Can AI Discover Psychology Without Human Subjects?
Centaur, AUTOCOG, and the Possibility of In Silico Cognitive Science
Psychology faces a recurring problem when AI models are used in place of human participants. Even if an AI produces human-like answers, a theory derived from those responses may describe the simulator rather than human cognition. In “Sparks of In Silico Cognitive Science: Theories from Simulated Data Can Generalize to Humans,” Akshay K. Jagadish and colleagues test this problem directly. They let Centaur, a foundation model trained to predict human behavior, act as the experimental population. New theories were discovered using only Centaur’s responses and were then evaluated on actual human data. The result is striking: theories discovered from simulated participants predicted human decisions better than established benchmark theories.
An AI Designs Experiments, Judges Theories, and Rewrites Them
At the center of the study is AUTOCOG, the Automated Cognitive Scientist. It begins with two competing theories and runs a four-stage cycle. An LLM first designs experiments intended to distinguish one theory from another. Centaur then completes the trials as a substitute for human participants. The competing theories generate predictions, an LLM arbiter determines which theory better matches the simulated responses, and the weaker theory is revised or replaced through program synthesis.
The researchers ran this cycle 25 times. What matters here is that AUTOCOG is not merely selecting from a fixed menu of theories. It can alter the computational mechanism itself. The search therefore operates over possible explanations of how decisions are made, rather than merely tuning parameters inside an existing theory.
The experimental task involves choosing between two products described by up to five attributes with different validities. The initial theories were two familiar decision heuristics: Take-The-Best (TTB) and Tallying. TTB inspects cues in order of validity and stops once it encounters a cue that distinguishes the options. Tallying simply counts the number of attributes on which each option wins. One relies on a decisive cue; the other aggregates wins across cues.
The Discovered Theories Change Their Decision Strategy with Context
After 25 cycles, two theories survived: Relative Contextual Salience Lexicographic theory (RCSL) and Contextual Relative Advantage Normalization (CRAN). Both recombine mechanisms familiar from decision science, but neither was present among the initial theories.
RCSL produced the strongest generalization to human data. Like TTB, it examines more reliable cues first. But encountering a difference does not automatically terminate the search. Instead, the probability of stopping depends on how strongly that cue distinguishes the two options. A large difference can dominate the decision, while a small difference encourages the process to continue to other cues. If no cue becomes decisive, remaining evidence is integrated through a weighted compensatory calculation.
This produces an interesting picture of human decision-making. Rather than assuming that a person consistently uses either a one-cue heuristic or a weighted integration strategy, RCSL allows the decision process to move between these modes depending on the structure of the current choice.
CRAN introduces context in another way. It evaluates each attribute difference relative to the largest difference present in the current stimulus. When one cue contains a dominant advantage, smaller differences become less influential. When no extreme difference exists, several smaller advantages can accumulate. The scale against which evidence is judged therefore changes with the options currently on the table.
The Crucial Test: Theories Found in AI Data Survived Human Data
The central result appears in Figure 1D on page 2. The researchers tested the theories discovered through Centaur against ten held-out experiments with actual human participants.

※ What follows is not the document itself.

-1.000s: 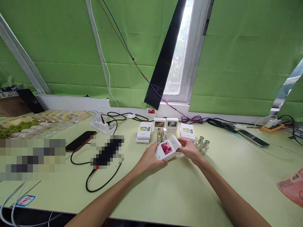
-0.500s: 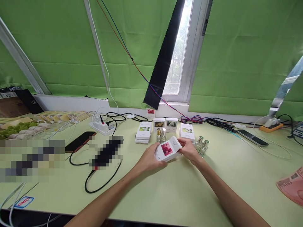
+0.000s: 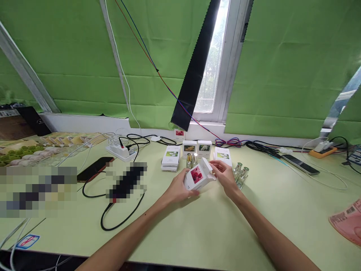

RCSL achieved a mean squared error of 0.021, and CRAN 0.034. The benchmark Take-The-Best model scored 0.110, while Tallying scored 0.161. By comparison, theories discovered by running AUTOCOG directly with human participants reached about 0.018. Thus, RCSL, discovered without using human participants in the discovery loop, approached the performance of theories generated from human experimental data itself.
A Simulator May Not Need to Reproduce Humans Perfectly
The paper’s most consequential idea concerns what scientific simulations actually need to get right.
A simulator used for precise behavioral estimation would need to reproduce human responses closely. Theory discovery imposes a different requirement. AUTOCOG repeatedly asks which of two competing theories better explains the observed behavior. For this purpose, the simulator may only need to preserve the behavioral regularities that distinguish those theories.
Centaur therefore does not need to reproduce the entire human behavioral distribution with equal accuracy. It needs sufficient fidelity along the dimensions that determine which candidate theory survives the competition.
This distinction changes the possible role of synthetic participants in science.
The authors propose a hybrid workflow. Early stages of theory search could be conducted with simulated participants while candidate theories remain far apart and experiments stay near the simulator’s training distribution. Human participants could enter later, once competing theories begin producing similar predictions or experiments move beyond regions where the simulator can be trusted.
The resulting model of scientific work resembles a funnel. Simulation explores a wide landscape of possible mechanisms at low cost. Human experiments then test the smaller set of theories that survive. In this version of in silico cognitive science, AI does not remove humans from psychology. It changes where human evidence becomes most valuable.